Check each line of the material below for the string "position", then report how many lines have it, and nothing else.

**RAW DATA**:
■ ■ ■ ■ ■
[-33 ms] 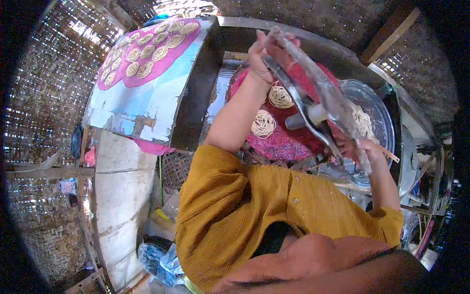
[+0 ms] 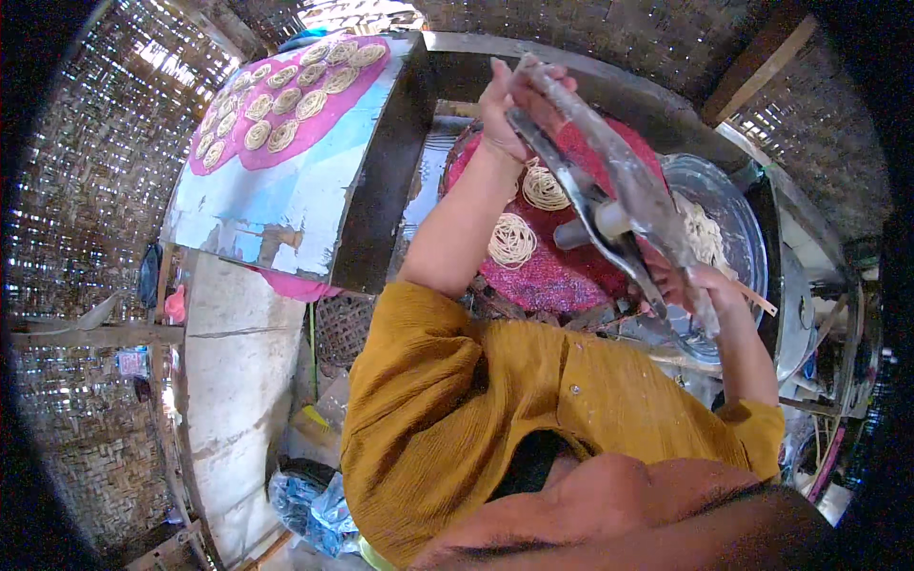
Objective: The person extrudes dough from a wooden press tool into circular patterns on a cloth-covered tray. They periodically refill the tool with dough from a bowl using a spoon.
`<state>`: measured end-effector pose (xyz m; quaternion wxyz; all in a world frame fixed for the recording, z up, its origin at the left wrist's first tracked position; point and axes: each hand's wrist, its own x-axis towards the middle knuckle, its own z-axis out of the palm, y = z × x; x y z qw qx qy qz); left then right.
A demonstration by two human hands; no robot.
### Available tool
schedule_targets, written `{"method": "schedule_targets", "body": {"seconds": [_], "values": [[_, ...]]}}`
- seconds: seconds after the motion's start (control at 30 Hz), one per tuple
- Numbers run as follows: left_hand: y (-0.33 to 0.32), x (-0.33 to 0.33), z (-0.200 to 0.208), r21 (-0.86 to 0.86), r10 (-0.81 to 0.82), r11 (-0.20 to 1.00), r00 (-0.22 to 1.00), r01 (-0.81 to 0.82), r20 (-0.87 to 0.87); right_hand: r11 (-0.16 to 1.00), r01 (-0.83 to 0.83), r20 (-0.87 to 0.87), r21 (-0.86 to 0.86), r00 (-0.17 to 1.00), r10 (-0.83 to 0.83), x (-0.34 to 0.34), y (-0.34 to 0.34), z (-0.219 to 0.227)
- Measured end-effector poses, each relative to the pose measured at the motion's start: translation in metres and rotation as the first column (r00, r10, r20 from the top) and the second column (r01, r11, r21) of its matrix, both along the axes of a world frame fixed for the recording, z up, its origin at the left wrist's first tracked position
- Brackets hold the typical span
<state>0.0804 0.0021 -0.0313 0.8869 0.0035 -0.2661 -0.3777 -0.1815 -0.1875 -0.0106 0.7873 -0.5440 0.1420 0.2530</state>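
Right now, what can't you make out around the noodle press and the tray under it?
Head view only:
- Right hand: its grip is hidden by the press.
- Metal bowl: contents partly covered by the press.
- Red tray: far part hidden behind the left hand and press.

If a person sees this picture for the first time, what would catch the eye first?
Probably the long metal press, held in both hands, left hand at the far end and right hand at the near end, above a pink round mat with two noodle coils. At upper left, many similar coils lie in rows on another pink mat.
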Motion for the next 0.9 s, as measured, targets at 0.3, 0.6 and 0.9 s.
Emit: {"method": "schedule_targets", "body": {"seconds": [0.3, 0.6, 0.9], "values": [[0.01, -0.032, 0.021, 0.032, 0.278, 0.96, 0.96, -0.278, 0.029, 0.902, -0.092, 0.101, -0.422, 0.984, 0.148, 0.0, 0.028, 0.071], [0.03, -0.036, 0.044, -0.238, 0.103, 0.968, 0.99, -0.077, 0.099, 0.838, -0.192, 0.064, -0.512, 0.963, 0.26, -0.009, 0.027, 0.071], [0.044, -0.024, 0.057, -0.357, 0.189, 0.931, 0.94, -0.079, 0.285, 0.696, -0.158, 0.106, -0.7, 0.942, 0.32, 0.006, 0.039, 0.097]]}}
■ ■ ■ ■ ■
**ANSWER TO THIS EXERCISE**:
2